Prime Minister Mark Carney unveiled a set of measures on Friday aimed at insulating Canada’s economy from the Trump administration’s escalating trade actions. The strategy is designed to cushion workers and businesses most affected by tariffs, with particular attention given to the auto, transportation, and biofuels sectors.
Electric Vehicle Mandates
As was generally expected, the federal government has paused Canada’s light-duty zero-emission vehicle (ZEV) sales mandate. The suspension halts the 2026 requirement that 20% of new car sales be electric or zero-emission. Carney positioned the decision as a reprieve for automakers grappling with the financial strain of steep U.S. tariffs—50% on steel and aluminum, and 25% on auto parts and finished vehicles.
This adjustment reflects a significant recalibration of Canada’s industrial and climate strategy. While the long-term target of 100% ZEV sales by 2035 remains technically in place, the policy is now under review, with further guidance expected within 60 days.
Biofuels
The government is also turning its attention to biofuels, a sector facing mounting challenges. Shifts in U.S. subsidies and policies have forced some Canadian facilities to cut output or idle operations. At the same time, China’s recently imposed 75.8% tariff on Canadian canola—a key feedstock for renewable fuels—has intensified pressure on producers.

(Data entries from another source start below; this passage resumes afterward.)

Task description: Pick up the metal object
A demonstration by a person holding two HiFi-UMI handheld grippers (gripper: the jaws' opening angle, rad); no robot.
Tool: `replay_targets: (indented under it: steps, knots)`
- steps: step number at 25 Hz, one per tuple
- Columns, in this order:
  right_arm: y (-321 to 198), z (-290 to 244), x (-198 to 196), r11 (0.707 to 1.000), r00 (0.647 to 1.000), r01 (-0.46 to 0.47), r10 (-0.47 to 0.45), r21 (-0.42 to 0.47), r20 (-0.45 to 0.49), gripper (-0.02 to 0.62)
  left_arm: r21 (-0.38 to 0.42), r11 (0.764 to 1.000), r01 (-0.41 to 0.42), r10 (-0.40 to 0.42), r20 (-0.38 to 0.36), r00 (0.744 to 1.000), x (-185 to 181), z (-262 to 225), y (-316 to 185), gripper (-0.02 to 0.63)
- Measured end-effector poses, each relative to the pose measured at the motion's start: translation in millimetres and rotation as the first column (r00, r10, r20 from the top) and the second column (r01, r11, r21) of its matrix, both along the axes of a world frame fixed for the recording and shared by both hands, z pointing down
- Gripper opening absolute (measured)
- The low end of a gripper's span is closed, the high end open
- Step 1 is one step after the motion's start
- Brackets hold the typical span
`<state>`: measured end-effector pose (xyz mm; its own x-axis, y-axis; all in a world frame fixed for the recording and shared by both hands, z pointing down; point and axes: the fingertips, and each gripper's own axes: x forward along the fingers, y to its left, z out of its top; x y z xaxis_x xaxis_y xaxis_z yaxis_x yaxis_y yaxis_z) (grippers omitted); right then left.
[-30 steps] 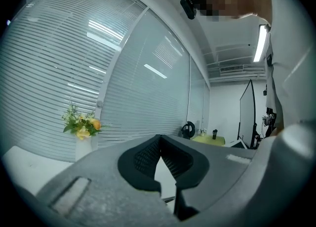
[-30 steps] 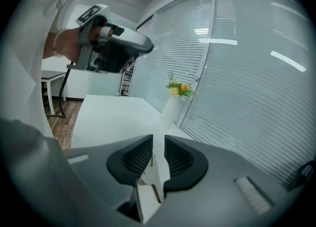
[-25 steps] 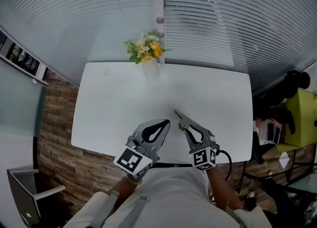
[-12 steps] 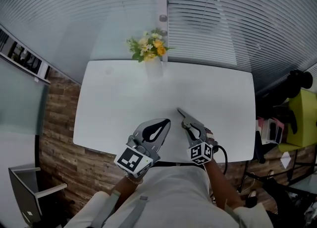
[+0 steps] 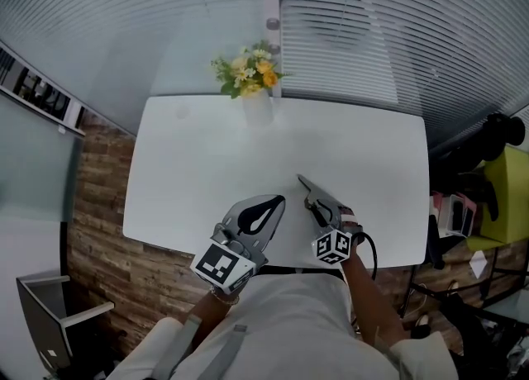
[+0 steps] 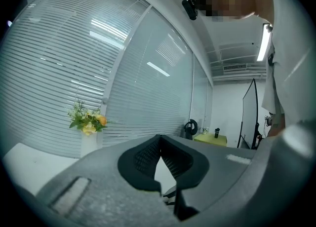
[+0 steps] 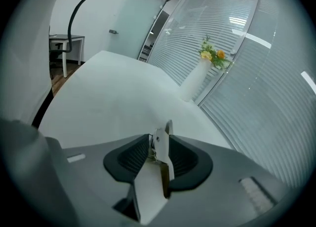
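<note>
The metal object [image 5: 309, 190], a thin grey bar-like piece, lies on the white table [image 5: 207, 172] near its front right. My right gripper [image 5: 319, 205] straddles its near end. In the right gripper view the metal object [image 7: 161, 154] stands edge-on between the two dark pads. The jaws are opening, and the pads flank the object closely without clamping it. My left gripper [image 5: 279, 201] rests just to the left over the table's front edge. Its pads [image 6: 148, 157] meet at the tips with nothing between them.
A white vase of yellow flowers [image 5: 252, 81] stands at the table's far edge against the slatted blinds. The vase [image 7: 197, 78] also shows far ahead in the right gripper view. A yellow-green chair [image 5: 508, 180] and clutter sit to the right of the table.
My right gripper has slid forward along the metal object, which has stayed where it was on the table. The left gripper has not moved.
</note>
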<state>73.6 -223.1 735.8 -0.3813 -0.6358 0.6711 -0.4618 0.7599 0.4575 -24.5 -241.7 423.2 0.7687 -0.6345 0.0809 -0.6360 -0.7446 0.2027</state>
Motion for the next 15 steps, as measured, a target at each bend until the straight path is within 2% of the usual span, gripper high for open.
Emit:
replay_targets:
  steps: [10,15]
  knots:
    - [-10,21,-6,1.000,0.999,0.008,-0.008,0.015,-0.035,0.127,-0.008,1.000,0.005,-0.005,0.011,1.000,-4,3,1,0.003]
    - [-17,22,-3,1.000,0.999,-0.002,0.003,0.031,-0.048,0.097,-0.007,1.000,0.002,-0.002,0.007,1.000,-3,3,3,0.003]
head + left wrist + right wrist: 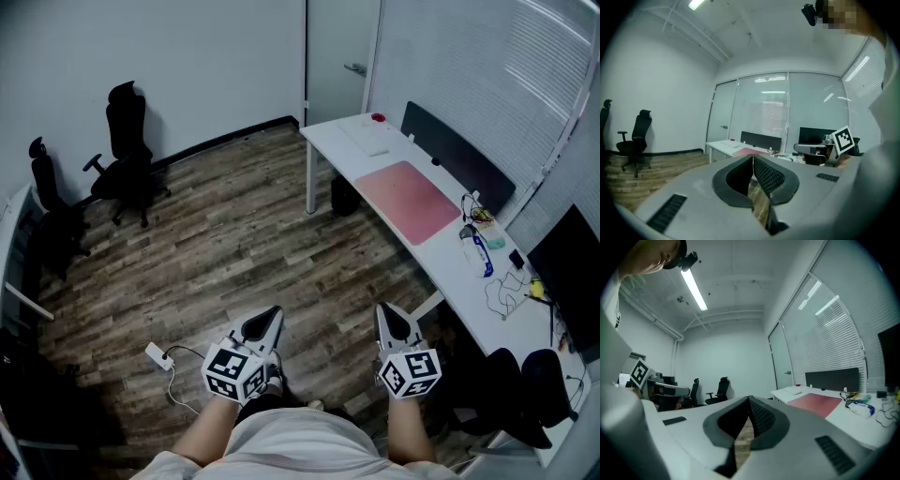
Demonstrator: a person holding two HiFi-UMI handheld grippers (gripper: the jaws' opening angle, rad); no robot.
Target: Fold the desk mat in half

To counter these risks, Ottawa will introduce targeted amendments to the Clean Fuel Regulations (CFR). Among the measures: a time-limited production incentive for renewable diesel and biodiesel, developed in coordination with provinces and territories. The objective is to stabilize domestic production capacity and strengthen Canada’s clean fuels industry, while maintaining the CFR’s core mission of driving emissions reductions.
Carbon Market Implications
For carbon markets, these announcements signal medium-term stability for the CFR program, reaffirming the government’s commitment to the program. Natural Resources Canada will roll out further program details in the coming weeks, while parallel efforts with provinces and territories aim to secure long-term competitiveness for Canada’s low-carbon fuel sector.
From a market perspective, additional federal support for biofuels is directionally bearish for CFR credit prices, while the pause in ZEV mandates could provide modest bullish support, depending on how long the pause endures. ClearBlue’s latest Supply and Demand report offers a deeper analysis of how policy and market dynamics influence CFR balances and credit pricing. To learn more about this report or about how these announcements may impact your organization, please reach out to our team.
Broader Strategy to Manage Trade Disruptions
Beyond the transportation and fuels sectors, Friday’s announcements form part of a larger package to shore up Canada’s economic resilience. Key measures include:
- “Buy Canada” procurement rules requiring federal institutions to prioritize domestic suppliers, phased in starting October 2025 with full rollout by spring 2026.
- A CAD 5 billion Strategic Response Fund to provide emergency assistance to industries hardest hit by tariffs.
- Enhanced employment insurance flexibility, offering extended benefits for workers laid off due to trade-related disruptions.
- Expanded loan flexibility for auto and manufacturing businesses facing elevated input costs.
- An export diversification plan aimed at raising Canada’s non-U.S. trade share to 50% by 2030.
ClearBlue will continue to monitor how these shifts in trade and climate policy shape carbon markets and compliance program outcomes.